Nothing could be quite as awkward and miserable as Christmas dinner with the Griswold’s … except maybe for bear crawling through this wet sludge. But it wouldn’t be complete without Snot the dog tearing across the dining table chasing a loose squirrel. 

So here’s the routine. Partners form a line at one end of the parking lot and then:

  • Partner 1 bear crawls the width of the parking lot (approx 60 yards) while
  • Partner 2 runs like a dog the width of the lot and back, until he’s caught up with the bear crawling partner at which point they switch, and
  • Partner 2 continues bear crawling the width of the lot while
  • Partner 1 runs like a dog, the remaining width of the lot, back to the opposite side and finally back to his bear crawling partner.
  • Flapjack the above until partners have collectively bear crawled the entire width of the parking lot and back.

Rinse and repeat this family dinner, except swap bear crawls for lunges. Then a third time with crawl bear.

 Round about this time we mosey towards the playground until we make a pit stop for…

Sally

This has nothing to do with Christmas.
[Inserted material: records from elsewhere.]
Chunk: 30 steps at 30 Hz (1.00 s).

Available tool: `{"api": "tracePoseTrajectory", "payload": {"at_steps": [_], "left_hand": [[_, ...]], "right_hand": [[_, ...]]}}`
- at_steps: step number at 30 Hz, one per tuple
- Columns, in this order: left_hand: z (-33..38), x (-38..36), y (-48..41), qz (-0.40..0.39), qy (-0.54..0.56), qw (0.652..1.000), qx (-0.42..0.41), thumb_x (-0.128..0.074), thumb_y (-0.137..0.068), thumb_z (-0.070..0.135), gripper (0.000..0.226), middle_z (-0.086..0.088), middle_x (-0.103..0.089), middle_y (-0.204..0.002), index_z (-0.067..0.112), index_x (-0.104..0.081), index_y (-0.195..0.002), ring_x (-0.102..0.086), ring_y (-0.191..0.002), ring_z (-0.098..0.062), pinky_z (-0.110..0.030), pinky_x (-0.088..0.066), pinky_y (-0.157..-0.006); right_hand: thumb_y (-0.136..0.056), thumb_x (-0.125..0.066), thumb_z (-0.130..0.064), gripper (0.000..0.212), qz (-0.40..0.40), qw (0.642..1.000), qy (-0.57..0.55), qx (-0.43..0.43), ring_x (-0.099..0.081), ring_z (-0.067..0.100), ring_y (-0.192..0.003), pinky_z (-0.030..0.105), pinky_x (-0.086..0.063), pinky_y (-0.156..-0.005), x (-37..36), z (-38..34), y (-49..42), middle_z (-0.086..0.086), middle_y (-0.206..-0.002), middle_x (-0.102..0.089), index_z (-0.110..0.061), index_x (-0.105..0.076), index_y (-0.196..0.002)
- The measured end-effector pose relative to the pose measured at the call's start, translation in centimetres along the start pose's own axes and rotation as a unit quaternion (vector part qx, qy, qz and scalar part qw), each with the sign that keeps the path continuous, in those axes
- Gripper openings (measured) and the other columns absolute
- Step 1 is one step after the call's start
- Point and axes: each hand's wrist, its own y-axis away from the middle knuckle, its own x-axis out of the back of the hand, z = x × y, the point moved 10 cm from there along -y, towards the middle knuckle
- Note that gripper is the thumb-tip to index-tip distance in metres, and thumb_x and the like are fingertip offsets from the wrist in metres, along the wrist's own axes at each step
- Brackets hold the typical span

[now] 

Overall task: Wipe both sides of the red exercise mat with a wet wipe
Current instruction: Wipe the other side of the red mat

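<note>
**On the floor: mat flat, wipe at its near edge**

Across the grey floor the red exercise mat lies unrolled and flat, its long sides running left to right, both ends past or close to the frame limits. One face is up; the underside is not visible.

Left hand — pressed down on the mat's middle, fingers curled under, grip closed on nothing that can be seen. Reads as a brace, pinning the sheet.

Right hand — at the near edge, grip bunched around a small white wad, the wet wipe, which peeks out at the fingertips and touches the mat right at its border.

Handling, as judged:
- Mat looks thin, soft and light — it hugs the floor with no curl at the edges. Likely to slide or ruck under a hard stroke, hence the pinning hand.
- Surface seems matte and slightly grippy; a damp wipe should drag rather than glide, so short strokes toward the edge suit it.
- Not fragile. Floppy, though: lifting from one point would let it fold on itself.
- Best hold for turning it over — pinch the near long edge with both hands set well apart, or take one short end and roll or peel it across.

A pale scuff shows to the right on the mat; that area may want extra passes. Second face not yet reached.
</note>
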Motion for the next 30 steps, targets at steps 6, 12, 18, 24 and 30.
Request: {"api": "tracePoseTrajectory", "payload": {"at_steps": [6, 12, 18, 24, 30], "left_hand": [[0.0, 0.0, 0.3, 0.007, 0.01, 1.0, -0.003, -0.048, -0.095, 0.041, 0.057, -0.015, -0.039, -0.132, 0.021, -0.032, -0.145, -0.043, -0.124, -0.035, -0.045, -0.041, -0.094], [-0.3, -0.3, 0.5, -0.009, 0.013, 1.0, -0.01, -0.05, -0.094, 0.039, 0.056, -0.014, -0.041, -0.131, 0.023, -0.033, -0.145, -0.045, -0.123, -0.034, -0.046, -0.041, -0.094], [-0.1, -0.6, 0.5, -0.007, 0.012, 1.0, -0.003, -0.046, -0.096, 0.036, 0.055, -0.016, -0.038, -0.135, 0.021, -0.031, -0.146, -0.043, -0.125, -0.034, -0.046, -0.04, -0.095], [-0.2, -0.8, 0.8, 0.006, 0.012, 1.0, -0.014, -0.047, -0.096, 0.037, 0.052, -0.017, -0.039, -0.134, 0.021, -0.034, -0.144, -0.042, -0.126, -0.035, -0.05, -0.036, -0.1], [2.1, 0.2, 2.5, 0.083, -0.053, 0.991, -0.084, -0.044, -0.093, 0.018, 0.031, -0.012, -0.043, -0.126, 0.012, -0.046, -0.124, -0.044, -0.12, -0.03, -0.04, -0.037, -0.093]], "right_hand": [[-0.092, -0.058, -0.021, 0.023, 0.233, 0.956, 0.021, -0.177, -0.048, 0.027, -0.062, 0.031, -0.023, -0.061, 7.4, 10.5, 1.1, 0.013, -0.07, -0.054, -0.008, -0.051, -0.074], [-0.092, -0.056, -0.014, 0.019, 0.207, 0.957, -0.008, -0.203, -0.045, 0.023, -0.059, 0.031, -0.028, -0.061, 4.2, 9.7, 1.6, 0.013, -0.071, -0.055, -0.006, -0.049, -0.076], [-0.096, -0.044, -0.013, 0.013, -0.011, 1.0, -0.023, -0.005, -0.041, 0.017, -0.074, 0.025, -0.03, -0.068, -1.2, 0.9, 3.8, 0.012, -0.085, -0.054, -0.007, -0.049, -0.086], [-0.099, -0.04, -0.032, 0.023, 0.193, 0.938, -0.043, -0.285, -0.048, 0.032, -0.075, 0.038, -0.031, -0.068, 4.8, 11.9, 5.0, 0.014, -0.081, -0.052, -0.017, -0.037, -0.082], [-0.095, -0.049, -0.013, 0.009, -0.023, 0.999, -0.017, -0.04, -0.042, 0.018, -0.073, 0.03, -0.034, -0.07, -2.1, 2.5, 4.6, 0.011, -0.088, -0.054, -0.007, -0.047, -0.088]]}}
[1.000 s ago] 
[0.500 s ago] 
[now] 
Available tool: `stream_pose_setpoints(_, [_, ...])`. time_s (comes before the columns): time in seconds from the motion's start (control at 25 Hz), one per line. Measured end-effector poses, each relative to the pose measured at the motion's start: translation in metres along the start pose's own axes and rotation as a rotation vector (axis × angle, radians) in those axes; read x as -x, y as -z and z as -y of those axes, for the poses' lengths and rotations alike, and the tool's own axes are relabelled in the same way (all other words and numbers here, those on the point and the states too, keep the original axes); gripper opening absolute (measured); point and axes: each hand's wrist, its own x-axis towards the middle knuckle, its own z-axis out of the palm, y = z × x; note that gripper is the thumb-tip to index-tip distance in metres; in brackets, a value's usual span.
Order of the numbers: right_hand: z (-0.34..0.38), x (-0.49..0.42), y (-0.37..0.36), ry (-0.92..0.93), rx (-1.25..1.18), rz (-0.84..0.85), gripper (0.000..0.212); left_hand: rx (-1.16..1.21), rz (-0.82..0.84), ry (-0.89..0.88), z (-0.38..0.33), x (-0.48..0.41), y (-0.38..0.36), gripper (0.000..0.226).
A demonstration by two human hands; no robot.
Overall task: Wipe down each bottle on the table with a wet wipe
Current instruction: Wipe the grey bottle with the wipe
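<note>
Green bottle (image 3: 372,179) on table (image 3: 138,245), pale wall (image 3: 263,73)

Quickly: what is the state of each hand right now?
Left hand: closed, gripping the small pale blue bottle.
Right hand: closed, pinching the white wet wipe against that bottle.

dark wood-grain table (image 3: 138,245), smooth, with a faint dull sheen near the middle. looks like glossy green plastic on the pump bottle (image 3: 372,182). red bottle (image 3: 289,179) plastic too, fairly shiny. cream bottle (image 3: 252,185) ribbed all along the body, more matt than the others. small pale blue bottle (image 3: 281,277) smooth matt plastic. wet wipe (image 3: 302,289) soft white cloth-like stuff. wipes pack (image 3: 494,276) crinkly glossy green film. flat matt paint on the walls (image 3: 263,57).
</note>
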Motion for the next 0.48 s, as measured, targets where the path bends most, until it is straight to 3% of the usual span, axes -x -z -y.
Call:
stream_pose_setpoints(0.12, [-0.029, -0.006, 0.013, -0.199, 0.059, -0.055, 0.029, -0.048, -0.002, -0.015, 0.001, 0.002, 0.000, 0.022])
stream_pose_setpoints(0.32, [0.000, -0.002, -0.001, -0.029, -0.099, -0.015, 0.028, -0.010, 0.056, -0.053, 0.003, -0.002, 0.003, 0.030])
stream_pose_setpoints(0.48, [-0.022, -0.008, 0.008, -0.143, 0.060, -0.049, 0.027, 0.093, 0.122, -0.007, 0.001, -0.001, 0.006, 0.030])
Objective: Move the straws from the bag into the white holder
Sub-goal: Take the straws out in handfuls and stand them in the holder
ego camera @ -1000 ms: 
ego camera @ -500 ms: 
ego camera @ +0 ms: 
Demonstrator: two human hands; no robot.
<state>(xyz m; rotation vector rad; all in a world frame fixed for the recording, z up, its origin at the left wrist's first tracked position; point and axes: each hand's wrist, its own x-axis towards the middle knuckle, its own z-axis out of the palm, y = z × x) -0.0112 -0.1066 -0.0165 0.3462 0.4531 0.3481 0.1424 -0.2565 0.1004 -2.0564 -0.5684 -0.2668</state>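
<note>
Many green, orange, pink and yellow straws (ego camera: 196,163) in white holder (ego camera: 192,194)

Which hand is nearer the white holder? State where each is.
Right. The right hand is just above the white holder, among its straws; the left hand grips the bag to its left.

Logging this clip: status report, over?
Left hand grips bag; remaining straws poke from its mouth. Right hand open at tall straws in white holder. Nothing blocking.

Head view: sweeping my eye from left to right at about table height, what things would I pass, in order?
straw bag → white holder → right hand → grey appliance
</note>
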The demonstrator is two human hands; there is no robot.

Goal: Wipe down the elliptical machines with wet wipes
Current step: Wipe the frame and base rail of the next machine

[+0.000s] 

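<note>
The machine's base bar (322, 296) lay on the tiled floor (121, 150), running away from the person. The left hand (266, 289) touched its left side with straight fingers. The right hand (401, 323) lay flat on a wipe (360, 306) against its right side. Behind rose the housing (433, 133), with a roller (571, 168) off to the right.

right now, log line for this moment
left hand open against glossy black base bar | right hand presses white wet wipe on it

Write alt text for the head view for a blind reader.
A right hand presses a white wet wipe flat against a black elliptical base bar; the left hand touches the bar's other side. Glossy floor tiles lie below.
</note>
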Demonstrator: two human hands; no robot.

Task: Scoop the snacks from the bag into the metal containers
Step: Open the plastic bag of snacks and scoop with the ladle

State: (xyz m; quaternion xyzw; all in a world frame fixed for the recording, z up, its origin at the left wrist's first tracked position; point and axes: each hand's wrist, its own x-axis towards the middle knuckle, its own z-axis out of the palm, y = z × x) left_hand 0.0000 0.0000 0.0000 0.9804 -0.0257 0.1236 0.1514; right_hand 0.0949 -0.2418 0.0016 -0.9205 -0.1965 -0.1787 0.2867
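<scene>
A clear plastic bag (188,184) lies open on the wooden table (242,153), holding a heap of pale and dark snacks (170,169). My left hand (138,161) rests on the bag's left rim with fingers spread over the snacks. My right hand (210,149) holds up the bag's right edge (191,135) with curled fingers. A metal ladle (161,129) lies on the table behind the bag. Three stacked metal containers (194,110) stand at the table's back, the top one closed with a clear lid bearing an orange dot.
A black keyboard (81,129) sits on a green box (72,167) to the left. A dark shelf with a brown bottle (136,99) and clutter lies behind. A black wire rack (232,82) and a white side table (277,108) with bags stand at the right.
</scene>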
This has everything to do with giving our arms a break for 3 minutes and 26 seconds because we’re gonna need it.

To the song Flowers by Moby, starting from a squat position on every line “Bring Sally up”, rise to a stand, and on every line “Bring Sally down” lower back to a squat.

There’s more squats than stands, I’ll tell ya that right now. It’s good fun. Thanks Stats for the inspiration on this one.

Thang 3: 25 Days of Merkins

Upon passing through the playground fence, whence we PAX did so commence, a Merkin fest so ripe with pain we thought the Q had gone insane. 

To ease the pain, between each 25-rep set of Merkin variations we recovered by recalling one of our favorite Christmas Vacation quotes.

  • 25 Merkins
  • 25 Army Crawl Merkins
  • 25 Derkins
  • 25 Spider-Man Merkins
  • 25 Ranger Merkins

At this point Coach Numbtucks was in full force. Something about his grandma doing push-ups better than Tucker’s present form. Show Me lost his Christmas spirit. Netflix said he hated the Q. 

We forge ahead… 

  • 25 Diamond Merkins
  • 25 Merkin Jacks
  • 25 Travoltas

With mutiny drawing nigh we moseyed back to the parking lot. 

Nameorama / COT

Appreciate your prayers for my (RagDoll’s) family this week as we celebrate the life of my 93 year old Grandpa. We had a safe trip to Nebraska today following the workout and looking forward to some time with family.

Announcements

For those partaking in the Advent devotional, there’s a tentative coffeeshop discussion to chat about the book scheduled for the morning of December 20th (following workout at The Pound).  Stay tuned for more details – NumbTucks on point.

Always a pleasure to lead you gentlemen. Thanks for hanging out this morning – see you soon!